WORK INSTRUCTION: Among the records that follow, count the lines where "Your" appears, and state the count by itself.

[Stored entries]
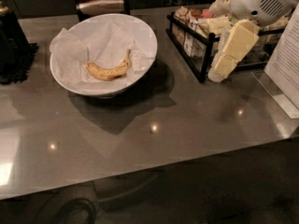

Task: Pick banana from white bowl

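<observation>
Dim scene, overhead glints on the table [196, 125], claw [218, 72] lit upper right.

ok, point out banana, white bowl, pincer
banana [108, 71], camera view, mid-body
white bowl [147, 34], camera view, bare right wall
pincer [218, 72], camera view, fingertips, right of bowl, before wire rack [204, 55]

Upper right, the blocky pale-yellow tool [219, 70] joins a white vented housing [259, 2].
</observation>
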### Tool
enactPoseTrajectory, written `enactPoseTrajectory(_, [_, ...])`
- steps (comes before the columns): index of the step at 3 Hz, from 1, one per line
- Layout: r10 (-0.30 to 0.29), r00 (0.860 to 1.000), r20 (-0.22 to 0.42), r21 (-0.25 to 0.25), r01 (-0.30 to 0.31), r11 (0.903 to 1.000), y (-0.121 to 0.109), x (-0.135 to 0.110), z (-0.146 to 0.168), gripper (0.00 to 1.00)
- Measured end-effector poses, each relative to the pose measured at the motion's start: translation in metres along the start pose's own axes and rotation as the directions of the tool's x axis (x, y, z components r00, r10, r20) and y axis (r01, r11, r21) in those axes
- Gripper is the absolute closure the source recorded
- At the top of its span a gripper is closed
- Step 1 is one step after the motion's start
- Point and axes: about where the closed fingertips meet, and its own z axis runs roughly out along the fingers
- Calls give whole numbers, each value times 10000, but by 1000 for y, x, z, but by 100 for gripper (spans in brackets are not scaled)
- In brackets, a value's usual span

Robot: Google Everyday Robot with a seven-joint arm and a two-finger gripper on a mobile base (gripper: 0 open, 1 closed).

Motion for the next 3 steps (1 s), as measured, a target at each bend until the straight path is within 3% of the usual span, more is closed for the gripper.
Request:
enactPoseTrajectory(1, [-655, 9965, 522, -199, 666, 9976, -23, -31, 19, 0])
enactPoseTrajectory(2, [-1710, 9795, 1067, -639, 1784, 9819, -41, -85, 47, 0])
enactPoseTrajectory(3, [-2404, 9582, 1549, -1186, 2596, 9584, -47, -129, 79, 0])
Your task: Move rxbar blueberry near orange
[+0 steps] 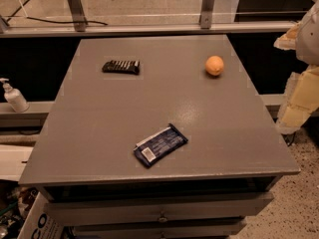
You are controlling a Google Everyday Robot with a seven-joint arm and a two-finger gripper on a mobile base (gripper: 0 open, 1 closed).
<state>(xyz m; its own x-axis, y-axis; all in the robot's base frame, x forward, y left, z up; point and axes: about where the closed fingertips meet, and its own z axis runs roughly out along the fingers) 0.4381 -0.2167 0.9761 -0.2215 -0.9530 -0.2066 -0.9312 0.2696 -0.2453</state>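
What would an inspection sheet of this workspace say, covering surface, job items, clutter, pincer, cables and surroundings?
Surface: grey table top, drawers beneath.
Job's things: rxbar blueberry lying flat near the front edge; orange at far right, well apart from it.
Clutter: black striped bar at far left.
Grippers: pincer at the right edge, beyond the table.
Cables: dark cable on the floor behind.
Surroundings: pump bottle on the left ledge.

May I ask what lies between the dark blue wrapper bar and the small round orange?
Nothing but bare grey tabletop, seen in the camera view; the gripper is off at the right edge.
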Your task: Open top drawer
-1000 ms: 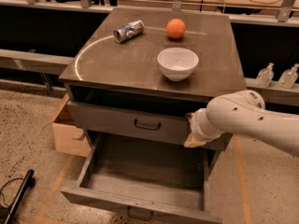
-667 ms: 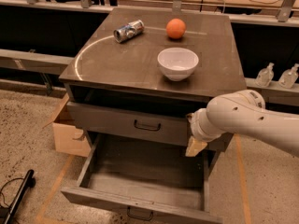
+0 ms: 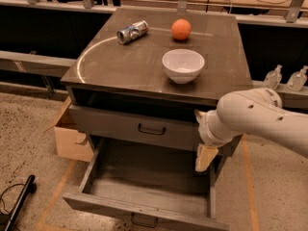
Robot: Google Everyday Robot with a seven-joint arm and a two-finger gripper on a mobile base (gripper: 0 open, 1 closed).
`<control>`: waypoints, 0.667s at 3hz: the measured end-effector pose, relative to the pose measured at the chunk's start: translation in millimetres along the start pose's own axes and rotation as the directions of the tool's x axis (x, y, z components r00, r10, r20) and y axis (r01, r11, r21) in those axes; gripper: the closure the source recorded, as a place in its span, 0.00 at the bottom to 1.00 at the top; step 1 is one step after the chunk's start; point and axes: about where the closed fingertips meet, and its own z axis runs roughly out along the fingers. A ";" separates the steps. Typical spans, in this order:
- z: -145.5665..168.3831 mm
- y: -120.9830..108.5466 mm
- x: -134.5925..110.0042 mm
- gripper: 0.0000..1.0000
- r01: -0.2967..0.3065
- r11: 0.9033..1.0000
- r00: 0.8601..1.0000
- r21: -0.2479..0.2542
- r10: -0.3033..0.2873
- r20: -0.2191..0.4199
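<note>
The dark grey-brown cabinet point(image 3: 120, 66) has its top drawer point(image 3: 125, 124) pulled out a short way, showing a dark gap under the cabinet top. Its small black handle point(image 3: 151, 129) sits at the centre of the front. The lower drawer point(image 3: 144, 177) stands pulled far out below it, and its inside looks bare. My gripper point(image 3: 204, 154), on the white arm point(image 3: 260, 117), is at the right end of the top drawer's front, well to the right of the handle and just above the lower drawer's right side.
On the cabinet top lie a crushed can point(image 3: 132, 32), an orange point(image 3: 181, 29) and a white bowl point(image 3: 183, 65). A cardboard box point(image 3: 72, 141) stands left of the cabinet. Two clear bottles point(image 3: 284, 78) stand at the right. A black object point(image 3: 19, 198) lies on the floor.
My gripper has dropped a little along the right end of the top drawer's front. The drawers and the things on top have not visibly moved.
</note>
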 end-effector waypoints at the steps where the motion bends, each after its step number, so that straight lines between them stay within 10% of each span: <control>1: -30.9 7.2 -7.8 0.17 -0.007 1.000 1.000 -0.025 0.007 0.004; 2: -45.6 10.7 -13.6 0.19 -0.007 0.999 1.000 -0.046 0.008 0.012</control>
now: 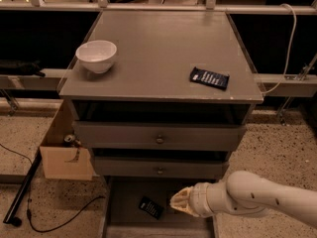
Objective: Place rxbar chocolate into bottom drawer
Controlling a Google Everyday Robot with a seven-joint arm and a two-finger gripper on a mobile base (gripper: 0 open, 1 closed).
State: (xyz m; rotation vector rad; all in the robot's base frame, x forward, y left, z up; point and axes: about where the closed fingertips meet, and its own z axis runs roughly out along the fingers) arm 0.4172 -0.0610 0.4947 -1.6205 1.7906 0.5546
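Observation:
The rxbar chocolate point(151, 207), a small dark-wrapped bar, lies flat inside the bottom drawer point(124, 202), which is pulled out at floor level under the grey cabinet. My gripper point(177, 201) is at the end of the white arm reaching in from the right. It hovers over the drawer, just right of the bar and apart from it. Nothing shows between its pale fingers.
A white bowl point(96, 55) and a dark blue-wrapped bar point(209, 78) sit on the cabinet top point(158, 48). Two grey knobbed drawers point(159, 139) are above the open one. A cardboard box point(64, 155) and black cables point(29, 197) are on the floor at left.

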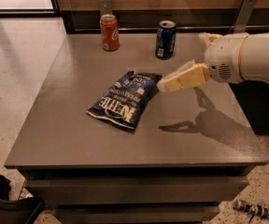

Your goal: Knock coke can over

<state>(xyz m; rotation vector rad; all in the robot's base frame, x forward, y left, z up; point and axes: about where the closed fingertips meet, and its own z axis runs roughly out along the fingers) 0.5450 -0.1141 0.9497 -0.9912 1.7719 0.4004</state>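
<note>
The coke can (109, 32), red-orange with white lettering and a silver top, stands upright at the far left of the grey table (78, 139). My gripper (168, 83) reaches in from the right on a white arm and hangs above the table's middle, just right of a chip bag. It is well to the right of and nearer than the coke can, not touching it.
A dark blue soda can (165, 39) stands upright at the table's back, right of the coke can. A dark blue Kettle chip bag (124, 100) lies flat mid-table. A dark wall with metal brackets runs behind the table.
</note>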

EXPECTED ANSWER: 3